> WHAT YOU NEED TO DO
Extract every line below that contains the word "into".

[DATA — start]

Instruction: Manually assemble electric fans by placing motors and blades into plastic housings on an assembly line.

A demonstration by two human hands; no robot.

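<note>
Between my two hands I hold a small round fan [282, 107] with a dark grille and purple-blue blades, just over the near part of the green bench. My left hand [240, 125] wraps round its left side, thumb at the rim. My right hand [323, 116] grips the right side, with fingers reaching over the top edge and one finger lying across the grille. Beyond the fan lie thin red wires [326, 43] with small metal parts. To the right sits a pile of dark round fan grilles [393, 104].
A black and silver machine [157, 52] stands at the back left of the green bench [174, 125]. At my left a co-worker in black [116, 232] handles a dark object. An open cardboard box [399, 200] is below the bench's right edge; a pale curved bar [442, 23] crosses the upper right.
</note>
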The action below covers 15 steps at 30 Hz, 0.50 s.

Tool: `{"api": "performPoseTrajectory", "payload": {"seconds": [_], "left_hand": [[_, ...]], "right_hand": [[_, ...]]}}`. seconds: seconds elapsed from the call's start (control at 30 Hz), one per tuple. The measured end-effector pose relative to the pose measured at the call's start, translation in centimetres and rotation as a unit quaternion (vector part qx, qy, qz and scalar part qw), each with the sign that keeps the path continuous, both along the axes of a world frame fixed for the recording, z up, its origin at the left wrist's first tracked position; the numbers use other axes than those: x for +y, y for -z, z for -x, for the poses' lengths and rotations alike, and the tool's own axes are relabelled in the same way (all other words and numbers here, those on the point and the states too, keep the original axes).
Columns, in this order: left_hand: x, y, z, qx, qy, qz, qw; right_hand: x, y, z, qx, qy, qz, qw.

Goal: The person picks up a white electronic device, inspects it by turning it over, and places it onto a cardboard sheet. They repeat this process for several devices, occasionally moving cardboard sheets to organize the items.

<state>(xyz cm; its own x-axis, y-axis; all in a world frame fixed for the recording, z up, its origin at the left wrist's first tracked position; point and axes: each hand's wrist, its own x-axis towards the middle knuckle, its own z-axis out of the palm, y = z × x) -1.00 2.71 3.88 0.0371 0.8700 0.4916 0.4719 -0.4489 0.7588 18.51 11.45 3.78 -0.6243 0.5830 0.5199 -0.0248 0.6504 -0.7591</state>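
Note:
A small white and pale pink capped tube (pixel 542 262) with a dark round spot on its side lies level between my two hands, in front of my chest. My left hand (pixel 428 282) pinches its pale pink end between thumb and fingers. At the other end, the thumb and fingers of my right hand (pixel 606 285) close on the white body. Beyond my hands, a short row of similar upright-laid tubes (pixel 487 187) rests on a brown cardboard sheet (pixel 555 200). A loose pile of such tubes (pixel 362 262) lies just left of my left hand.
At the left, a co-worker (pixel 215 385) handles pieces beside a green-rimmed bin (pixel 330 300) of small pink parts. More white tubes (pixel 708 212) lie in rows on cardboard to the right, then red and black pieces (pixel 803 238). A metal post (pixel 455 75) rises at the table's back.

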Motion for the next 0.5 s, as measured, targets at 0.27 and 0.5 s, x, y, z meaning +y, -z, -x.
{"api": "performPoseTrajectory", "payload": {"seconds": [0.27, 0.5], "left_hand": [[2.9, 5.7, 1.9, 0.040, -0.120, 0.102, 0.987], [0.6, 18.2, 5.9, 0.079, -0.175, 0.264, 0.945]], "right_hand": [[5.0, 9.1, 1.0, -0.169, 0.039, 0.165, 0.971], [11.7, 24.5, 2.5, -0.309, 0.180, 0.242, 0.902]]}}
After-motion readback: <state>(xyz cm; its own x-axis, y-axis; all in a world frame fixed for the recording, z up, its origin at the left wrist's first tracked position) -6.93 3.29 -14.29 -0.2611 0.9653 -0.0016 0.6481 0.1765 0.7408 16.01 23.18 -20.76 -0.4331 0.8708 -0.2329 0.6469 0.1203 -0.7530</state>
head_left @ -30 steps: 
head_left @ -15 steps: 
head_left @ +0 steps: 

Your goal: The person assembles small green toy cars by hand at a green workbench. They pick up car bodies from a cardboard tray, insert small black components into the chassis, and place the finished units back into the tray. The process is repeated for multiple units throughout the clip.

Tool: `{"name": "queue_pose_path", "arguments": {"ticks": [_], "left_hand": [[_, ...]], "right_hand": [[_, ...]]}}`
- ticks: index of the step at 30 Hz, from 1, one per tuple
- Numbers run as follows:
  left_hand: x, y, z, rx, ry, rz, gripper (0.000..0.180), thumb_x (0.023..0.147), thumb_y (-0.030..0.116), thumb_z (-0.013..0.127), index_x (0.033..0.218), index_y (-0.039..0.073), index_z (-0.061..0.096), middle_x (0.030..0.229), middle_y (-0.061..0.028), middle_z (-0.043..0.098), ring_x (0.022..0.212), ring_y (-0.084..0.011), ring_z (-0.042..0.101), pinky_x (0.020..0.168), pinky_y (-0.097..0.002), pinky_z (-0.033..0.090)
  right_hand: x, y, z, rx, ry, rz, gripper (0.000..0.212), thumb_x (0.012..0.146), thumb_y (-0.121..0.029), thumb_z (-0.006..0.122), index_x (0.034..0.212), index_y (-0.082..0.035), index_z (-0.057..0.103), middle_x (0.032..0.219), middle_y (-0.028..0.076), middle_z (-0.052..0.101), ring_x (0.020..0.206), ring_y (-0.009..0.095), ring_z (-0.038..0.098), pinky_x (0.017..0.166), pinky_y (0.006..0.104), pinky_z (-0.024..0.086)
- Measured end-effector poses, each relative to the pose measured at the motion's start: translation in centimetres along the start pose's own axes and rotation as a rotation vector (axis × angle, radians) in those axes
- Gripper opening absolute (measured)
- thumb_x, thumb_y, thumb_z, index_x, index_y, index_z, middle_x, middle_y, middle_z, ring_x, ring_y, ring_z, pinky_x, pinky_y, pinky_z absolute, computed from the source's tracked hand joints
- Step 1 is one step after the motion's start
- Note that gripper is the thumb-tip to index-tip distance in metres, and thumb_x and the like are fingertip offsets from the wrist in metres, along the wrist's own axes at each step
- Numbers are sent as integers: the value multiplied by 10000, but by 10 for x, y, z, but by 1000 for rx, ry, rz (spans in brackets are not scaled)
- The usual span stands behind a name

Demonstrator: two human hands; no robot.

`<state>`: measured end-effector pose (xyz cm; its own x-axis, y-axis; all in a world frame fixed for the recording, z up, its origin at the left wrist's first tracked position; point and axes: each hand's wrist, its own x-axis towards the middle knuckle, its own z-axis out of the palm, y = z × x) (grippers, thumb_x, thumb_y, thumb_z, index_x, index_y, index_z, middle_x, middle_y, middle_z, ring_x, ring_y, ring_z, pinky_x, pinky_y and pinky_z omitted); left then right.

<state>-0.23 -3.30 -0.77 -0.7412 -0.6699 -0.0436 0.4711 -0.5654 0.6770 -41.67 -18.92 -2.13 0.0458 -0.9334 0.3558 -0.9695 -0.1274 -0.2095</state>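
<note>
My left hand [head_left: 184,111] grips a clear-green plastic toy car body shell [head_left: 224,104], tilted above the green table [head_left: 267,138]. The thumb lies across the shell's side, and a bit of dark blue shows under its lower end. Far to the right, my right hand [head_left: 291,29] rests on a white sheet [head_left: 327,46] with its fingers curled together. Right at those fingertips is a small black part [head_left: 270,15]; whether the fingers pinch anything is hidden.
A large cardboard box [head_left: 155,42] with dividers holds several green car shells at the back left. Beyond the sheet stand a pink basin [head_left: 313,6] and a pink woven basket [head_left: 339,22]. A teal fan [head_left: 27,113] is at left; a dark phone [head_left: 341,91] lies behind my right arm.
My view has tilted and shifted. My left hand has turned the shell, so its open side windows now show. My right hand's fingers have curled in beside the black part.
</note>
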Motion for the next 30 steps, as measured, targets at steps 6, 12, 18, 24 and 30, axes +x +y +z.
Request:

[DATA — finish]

> TASK RESPONSE
Instruction: Manually assemble electric fans by placing motors and blades into plastic housings on an assembly line.
Your goal: The person assembles small green toy cars by hand at a green workbench. They pick up car bodies from a cardboard tray, insert small black components into the chassis, and place the finished units back into the tray. The process is repeated for multiple units throughout the clip.

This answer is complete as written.